Received 20 December 2010; Accepted 1 February 2011

Academic Editor: Adrian Baranchuk

Copyright © 2011 Tahmeed Contractor and Atul Khasnis. This is an open access article distributed under the Creative Commons Attribution License, which permits unrestricted use, distribution, and reproduction in any medium, provided the original work is properly cited.

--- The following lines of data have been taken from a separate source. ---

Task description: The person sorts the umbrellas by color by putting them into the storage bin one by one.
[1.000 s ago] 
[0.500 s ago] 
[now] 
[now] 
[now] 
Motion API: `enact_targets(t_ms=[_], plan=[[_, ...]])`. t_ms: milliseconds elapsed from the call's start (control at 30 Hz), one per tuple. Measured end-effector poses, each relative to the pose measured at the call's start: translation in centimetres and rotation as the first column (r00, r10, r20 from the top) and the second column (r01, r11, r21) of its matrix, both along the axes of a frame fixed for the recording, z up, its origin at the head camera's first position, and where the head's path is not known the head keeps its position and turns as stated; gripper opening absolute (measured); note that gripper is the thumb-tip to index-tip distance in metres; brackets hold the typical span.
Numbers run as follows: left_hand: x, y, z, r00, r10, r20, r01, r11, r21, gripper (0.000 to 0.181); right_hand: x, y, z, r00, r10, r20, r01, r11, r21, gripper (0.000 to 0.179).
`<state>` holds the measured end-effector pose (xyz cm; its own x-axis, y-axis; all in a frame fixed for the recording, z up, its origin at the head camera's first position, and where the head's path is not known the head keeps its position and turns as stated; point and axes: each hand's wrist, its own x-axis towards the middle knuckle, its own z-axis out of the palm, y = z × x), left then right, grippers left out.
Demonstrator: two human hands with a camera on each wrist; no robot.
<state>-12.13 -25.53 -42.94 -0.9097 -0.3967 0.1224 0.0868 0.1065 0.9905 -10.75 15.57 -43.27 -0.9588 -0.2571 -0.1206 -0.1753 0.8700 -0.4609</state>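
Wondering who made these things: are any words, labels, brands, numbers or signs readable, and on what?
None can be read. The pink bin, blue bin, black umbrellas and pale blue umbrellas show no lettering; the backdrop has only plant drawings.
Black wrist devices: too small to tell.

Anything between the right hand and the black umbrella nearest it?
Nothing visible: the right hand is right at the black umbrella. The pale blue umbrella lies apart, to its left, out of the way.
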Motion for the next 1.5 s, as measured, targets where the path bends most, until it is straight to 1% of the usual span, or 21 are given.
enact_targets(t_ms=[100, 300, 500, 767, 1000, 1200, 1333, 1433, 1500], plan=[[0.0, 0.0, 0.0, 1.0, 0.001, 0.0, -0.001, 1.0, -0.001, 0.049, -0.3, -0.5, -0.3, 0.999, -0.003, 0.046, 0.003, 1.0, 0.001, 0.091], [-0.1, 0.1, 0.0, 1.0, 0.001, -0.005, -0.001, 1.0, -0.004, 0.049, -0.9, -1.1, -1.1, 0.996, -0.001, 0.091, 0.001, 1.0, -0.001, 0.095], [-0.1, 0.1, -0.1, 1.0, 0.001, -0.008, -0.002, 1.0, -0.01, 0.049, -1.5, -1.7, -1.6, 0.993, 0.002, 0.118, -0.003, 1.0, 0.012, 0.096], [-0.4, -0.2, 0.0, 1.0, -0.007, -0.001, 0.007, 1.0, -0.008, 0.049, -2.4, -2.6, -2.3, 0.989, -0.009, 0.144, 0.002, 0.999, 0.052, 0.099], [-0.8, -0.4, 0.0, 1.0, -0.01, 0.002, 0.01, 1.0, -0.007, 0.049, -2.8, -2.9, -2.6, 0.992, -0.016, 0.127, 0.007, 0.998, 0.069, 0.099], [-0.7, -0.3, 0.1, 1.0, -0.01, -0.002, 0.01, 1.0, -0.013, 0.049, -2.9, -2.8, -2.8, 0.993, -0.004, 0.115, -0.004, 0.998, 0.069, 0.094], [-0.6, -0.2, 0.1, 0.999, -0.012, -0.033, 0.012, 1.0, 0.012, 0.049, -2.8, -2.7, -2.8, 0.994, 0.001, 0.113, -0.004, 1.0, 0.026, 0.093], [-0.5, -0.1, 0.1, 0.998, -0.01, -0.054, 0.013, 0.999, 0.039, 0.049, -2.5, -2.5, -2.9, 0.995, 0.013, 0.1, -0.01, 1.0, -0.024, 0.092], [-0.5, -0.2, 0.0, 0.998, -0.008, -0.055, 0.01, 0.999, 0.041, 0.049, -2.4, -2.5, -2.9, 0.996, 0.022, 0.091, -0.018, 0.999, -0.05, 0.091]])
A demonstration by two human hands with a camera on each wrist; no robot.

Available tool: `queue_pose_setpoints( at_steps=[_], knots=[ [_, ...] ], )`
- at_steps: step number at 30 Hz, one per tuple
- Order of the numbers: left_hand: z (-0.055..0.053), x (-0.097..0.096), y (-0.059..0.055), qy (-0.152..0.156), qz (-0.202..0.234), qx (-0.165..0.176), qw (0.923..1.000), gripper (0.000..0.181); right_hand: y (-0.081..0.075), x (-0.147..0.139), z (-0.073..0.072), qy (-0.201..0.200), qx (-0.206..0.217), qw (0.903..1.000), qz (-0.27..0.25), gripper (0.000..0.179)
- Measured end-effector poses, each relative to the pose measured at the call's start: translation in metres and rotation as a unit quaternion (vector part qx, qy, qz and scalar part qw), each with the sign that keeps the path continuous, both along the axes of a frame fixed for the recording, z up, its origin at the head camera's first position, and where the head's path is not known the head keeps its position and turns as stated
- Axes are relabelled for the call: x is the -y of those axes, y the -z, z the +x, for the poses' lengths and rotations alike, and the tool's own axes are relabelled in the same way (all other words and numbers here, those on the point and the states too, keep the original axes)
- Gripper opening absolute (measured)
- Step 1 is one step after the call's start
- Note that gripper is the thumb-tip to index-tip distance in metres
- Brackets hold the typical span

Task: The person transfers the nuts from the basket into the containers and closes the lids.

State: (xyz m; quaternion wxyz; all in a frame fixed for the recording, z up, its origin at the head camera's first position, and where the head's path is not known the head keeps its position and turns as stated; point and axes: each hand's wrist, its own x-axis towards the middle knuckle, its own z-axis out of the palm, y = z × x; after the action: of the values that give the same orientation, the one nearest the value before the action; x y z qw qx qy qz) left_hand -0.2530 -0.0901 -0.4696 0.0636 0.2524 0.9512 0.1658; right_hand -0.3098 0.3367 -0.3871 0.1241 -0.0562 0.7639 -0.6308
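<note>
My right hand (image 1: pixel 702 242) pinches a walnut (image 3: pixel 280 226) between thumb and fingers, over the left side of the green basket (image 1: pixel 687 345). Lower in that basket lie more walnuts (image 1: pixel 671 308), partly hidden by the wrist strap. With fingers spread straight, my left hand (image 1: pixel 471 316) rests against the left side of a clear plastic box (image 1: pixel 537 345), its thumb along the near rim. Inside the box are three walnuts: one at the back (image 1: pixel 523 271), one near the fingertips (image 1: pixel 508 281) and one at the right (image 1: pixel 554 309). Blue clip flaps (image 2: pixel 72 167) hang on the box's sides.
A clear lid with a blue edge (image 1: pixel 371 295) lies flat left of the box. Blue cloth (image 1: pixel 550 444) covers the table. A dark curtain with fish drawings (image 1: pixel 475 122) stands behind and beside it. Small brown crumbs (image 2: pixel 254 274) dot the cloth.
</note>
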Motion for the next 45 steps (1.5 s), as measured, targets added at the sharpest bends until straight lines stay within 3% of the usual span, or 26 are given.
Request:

Atrial Fibrillation (AF) is a common arrhythmia with an incidence that is as high as 10% in the elderly population. Given the large proportion of strokes caused by AF as well as the associated morbidity and mortality, reducing stroke burden is the most important part of AF management. While warfarin significantly reduces the risk of AF-related stroke, perceived bleeding risks and compliance limit its widespread use in the high-risk AF population. The left atrial appendage is believed to be the “culprit” for thrombogenesis in nonvalvular AF and is a new therapeutic target for stroke prevention. The purpose of this review is to explore the evolving field of percutaneous LAA occlusion. After briefly highlighting the risk of stroke with AF, problems with warfarin, and the role of the LAA in clot formation, this article discusses the feasibility and efficacy of various devices which have been developed for percutaneous LAA occlusion.